Subcortical small-vessel disease (SSVD) is a frequent cause of vascular dementia (VaD), which is homogeneous and often under-recognized [1]. The term SSVD encompasses several underlying vascular pathologies, namely arteriolosclerosis, fibroid necrosis, lipohyalinosis, edema, and damage of the blood–brain barrier (BBB). The pathological features of SSVD involve small-vessel degeneration, lacunar infarctions, multiple subcortical microinfarcts, and white matter lesions extending into deep white matter. These lesions can be visualized with brain computed tomography (CT) and more accurately with brain magnetic resonance imaging (MRI) [2]. SSVD frequently coexists or favors the development of AD [3,4]. To this end, biomarkers reflecting distinct pathologies are necessary; both on a clinical level, for the optimal treatment of individual patients and on a research level, for the optimal stratification of patients in clinical trials.

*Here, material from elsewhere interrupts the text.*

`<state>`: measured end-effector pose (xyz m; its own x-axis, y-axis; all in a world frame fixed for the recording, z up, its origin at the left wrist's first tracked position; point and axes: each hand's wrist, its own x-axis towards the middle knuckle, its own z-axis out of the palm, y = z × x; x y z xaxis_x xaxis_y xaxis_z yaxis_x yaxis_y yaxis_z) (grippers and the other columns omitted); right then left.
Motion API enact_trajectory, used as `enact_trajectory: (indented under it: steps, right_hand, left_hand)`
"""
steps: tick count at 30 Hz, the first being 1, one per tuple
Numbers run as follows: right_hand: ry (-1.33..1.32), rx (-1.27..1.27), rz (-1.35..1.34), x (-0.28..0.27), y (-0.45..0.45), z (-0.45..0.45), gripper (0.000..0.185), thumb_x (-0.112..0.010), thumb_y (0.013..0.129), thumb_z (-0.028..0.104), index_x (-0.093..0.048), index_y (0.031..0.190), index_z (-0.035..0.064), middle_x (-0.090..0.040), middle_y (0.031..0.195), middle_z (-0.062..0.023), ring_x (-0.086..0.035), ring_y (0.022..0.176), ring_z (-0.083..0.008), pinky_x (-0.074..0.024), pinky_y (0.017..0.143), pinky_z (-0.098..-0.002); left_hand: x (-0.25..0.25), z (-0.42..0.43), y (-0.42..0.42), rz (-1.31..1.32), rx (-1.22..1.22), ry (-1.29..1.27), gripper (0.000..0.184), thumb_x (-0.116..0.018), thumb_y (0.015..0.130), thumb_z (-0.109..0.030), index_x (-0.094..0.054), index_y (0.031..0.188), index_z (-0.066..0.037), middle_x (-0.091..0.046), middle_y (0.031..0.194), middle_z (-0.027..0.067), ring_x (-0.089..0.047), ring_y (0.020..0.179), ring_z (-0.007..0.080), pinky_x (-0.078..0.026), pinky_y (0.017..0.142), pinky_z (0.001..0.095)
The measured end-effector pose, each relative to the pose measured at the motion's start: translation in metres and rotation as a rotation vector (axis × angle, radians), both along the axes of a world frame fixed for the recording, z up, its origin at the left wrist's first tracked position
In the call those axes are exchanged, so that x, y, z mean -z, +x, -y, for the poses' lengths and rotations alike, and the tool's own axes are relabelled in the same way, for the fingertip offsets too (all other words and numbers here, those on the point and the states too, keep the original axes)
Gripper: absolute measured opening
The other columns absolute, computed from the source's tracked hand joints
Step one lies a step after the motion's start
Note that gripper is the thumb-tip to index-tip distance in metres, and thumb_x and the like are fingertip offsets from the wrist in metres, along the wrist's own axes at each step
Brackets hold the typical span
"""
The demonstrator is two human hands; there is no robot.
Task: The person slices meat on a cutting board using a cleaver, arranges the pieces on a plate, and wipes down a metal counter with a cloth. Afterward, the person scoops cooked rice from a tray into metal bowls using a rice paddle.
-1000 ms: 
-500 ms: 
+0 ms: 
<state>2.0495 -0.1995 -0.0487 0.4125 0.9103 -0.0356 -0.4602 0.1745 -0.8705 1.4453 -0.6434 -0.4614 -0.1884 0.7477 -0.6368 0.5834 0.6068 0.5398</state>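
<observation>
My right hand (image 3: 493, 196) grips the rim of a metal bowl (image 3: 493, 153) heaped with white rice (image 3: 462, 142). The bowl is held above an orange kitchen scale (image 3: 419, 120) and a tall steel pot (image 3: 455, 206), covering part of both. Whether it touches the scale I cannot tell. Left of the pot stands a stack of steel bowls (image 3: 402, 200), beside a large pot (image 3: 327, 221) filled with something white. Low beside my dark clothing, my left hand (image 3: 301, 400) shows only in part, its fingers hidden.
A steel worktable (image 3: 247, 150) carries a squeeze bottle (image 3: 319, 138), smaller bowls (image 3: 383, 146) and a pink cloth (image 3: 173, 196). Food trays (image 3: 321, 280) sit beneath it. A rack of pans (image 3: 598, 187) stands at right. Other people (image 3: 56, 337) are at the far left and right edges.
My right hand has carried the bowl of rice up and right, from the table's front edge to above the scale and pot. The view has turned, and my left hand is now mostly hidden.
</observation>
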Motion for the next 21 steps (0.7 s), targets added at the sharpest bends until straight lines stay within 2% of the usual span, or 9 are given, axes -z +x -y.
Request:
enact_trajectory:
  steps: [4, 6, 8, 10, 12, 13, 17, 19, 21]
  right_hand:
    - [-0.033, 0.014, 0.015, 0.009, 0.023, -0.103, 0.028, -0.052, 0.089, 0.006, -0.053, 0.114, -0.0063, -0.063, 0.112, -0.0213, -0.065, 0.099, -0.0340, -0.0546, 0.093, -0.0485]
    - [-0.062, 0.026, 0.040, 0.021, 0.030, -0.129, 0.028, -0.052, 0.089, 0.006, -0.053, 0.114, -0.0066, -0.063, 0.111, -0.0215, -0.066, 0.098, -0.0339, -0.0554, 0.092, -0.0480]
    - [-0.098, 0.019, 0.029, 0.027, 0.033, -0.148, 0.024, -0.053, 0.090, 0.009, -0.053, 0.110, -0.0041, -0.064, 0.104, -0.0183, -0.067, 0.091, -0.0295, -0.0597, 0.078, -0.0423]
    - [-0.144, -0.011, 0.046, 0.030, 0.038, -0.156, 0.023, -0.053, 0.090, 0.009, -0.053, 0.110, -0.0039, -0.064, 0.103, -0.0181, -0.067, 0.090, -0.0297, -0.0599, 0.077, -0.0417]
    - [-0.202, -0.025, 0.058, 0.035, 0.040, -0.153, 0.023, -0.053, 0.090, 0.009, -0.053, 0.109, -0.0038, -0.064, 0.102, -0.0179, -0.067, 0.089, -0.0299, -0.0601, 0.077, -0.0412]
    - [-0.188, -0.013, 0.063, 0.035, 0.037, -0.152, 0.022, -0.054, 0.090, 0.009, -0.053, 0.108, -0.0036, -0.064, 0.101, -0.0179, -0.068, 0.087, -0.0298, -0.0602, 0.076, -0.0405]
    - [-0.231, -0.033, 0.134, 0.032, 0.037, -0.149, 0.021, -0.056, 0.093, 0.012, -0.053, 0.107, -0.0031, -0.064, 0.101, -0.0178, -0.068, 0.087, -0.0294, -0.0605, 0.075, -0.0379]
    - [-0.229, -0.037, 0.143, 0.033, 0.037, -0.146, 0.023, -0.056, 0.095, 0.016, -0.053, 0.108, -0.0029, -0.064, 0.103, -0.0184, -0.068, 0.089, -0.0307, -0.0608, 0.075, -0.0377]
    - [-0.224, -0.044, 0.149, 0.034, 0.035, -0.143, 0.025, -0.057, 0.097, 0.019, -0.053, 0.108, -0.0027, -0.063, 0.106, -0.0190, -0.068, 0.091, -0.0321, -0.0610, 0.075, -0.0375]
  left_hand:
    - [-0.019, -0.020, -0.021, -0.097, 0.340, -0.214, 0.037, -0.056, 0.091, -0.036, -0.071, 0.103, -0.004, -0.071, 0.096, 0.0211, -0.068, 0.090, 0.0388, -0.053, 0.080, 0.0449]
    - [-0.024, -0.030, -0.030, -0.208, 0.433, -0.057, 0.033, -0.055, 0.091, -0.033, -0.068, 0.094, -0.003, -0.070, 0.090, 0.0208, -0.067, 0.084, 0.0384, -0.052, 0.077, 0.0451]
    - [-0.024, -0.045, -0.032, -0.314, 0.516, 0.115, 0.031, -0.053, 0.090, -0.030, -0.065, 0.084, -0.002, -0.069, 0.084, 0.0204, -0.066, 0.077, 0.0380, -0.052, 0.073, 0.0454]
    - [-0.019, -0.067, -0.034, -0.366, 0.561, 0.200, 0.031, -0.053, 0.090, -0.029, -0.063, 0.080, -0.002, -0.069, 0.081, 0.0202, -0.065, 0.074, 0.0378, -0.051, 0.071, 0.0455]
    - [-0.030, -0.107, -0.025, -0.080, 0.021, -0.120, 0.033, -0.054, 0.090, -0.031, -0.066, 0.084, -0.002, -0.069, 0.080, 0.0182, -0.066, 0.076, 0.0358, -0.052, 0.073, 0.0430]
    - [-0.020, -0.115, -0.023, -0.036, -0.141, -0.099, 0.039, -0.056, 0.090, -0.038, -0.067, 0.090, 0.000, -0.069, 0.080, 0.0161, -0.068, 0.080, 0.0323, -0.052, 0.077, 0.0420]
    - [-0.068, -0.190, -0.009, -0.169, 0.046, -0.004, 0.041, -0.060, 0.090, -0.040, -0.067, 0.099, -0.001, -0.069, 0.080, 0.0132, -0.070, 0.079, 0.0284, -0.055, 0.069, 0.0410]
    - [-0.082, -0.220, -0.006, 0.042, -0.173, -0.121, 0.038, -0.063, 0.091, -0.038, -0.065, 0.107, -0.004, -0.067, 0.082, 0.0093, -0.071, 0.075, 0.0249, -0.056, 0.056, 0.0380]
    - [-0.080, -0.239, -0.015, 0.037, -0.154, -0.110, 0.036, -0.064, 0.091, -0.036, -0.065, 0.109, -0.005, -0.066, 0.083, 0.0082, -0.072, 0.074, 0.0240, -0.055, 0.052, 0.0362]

Clinically, SSVD manifests with overlapping features of Binswanger’s disease and the lacunar state, including motor impairment, cognitive decline (particularly in attention, executive function, and information processing), and urogenital symptoms such as urinary urgency and incontinence [2].

On a molecular level, endothelial dysfunction and increased BBB permeability lead to the extravasation of plasma proteins, including fibrinogen, which activates microglia and astrocytes, promoting neuroinflammation [5]. This process contributes to the production of reactive oxygen species (ROS), proinflammatory cytokines, and matrix metalloproteinases (MMPs), further exacerbating tissue damage [6,7]. Notably, circulating monocytes in patients with progressive SSVD exhibit an inflammatory phenotype, with increased cytokine production capacity, including elevated secretion of IL-6 and IL-1β by an intermediate monocyte subset. Although circulating cytokines are associated with VaD, their precise role in determining disease risk remains unclear [8].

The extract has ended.